#### Work instructions:
Transcribe all the data, leaving each word as it is.

#### Data provided:
★ ★ ★ ★ ★ ★ ★
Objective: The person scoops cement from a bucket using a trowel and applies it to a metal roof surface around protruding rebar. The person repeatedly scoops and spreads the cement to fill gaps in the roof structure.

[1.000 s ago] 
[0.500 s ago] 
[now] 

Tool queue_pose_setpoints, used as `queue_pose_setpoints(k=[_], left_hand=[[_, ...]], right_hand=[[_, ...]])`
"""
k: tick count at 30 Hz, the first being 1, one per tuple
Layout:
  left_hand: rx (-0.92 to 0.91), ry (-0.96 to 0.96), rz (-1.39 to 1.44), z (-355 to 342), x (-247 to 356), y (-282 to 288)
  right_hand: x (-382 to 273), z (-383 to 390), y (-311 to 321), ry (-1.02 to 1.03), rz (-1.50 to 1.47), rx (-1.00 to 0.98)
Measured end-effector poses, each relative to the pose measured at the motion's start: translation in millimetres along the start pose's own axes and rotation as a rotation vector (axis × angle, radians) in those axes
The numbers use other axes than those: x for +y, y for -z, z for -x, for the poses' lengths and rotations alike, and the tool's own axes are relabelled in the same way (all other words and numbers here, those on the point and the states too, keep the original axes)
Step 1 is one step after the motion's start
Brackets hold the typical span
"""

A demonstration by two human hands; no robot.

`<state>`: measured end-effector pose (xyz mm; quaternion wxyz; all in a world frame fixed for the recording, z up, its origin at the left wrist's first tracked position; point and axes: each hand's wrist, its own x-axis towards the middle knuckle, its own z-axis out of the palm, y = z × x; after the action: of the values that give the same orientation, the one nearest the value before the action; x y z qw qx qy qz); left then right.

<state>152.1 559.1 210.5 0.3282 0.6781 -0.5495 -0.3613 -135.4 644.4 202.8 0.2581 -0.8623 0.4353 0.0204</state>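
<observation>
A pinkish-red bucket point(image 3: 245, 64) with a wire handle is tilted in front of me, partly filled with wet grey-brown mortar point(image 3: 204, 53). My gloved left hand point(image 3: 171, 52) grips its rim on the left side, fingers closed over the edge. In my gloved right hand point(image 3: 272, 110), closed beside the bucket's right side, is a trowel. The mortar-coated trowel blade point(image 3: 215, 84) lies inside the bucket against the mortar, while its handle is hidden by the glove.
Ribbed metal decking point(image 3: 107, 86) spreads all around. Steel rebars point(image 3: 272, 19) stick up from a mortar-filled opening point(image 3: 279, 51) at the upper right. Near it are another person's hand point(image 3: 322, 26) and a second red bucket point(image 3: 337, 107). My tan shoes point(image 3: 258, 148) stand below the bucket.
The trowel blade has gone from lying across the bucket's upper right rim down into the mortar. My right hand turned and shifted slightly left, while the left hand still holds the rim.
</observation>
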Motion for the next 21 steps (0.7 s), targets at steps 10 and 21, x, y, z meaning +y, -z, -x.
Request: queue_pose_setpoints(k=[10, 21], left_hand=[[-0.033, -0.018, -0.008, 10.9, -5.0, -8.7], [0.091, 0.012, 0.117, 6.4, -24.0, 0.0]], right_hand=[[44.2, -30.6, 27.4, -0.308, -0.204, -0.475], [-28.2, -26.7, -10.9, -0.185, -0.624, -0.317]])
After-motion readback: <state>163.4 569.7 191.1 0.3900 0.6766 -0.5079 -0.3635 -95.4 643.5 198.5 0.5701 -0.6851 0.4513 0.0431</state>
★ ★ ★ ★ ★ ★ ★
#### Response area:
Objective: The person scoops cement from a bucket using a trowel and applies it to a metal roof surface around protruding rebar. The person repeatedly scoops and spreads the cement to fill gaps in the roof structure.

[1.000 s ago] 
[0.500 s ago] 
[now] 

Tool queue_pose_setpoints, used as `queue_pose_setpoints(k=[_], left_hand=[[_, ...]], right_hand=[[_, ...]])`
"""
k: tick count at 30 Hz, the first being 1, one per tuple
Layout:
  left_hand: rx (-0.92 to 0.91), ry (-0.96 to 0.96), rz (-1.39 to 1.44), z (-355 to 342), x (-247 to 356), y (-282 to 288)
  right_hand: x (-382 to 273), z (-383 to 390), y (-311 to 321), ry (-1.02 to 1.03), rz (-1.50 to 1.47), rx (-1.00 to 0.98)
Measured end-effector poses, each relative to the pose measured at the motion's start: translation in millimetres along the start pose's own axes and rotation as a rotation vector (axis × angle, radians) in those axes
The numbers use other axes than those: x for +y, y for -z, z for -x, for the poses' lengths and rotations alike, and the tool's own axes are relabelled in the same way (all other words and numbers here, those on the point and the states too, keep the original axes)
Step 1 is one step after the motion's start
Brackets hold the typical span
"""

A demonstration by two human hands; no robot.

`<state>`: measured end-effector pose (xyz mm; quaternion wxyz; all in a world frame fixed for the recording, z up, its origin at the left wrist's first tracked position; point and axes: each hand's wrist, its own x-axis towards the middle knuckle, its own z-axis out of the palm, y = z × x; after the action: of the values that give the same orientation, the one nearest the value before the action; x y z qw qx qy qz); left then right.

<state>152.1 559.1 210.5 0.3282 0.6781 -0.5495 -0.3613 -135.4 644.4 202.8 0.2581 -0.8623 0.4353 0.0204</state>
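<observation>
A pinkish-red bucket point(image 3: 245, 64) with a wire handle is tilted in front of me, partly filled with wet grey-brown mortar point(image 3: 204, 53). My gloved left hand point(image 3: 171, 52) grips its rim on the left side, fingers closed over the edge. In my gloved right hand point(image 3: 272, 110), closed beside the bucket's right side, is a trowel. The mortar-coated trowel blade point(image 3: 215, 84) lies inside the bucket against the mortar, while its handle is hidden by the glove.
Ribbed metal decking point(image 3: 107, 86) spreads all around. Steel rebars point(image 3: 272, 19) stick up from a mortar-filled opening point(image 3: 279, 51) at the upper right. Near it are another person's hand point(image 3: 322, 26) and a second red bucket point(image 3: 337, 107). My tan shoes point(image 3: 258, 148) stand below the bucket.
The trowel blade has gone from lying across the bucket's upper right rim down into the mortar. My right hand turned and shifted slightly left, while the left hand still holds the rim.
</observation>
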Motion for the next 21 steps (0.7 s), targets at steps 10 and 21, x, y, z meaning +y, -z, -x.
Request: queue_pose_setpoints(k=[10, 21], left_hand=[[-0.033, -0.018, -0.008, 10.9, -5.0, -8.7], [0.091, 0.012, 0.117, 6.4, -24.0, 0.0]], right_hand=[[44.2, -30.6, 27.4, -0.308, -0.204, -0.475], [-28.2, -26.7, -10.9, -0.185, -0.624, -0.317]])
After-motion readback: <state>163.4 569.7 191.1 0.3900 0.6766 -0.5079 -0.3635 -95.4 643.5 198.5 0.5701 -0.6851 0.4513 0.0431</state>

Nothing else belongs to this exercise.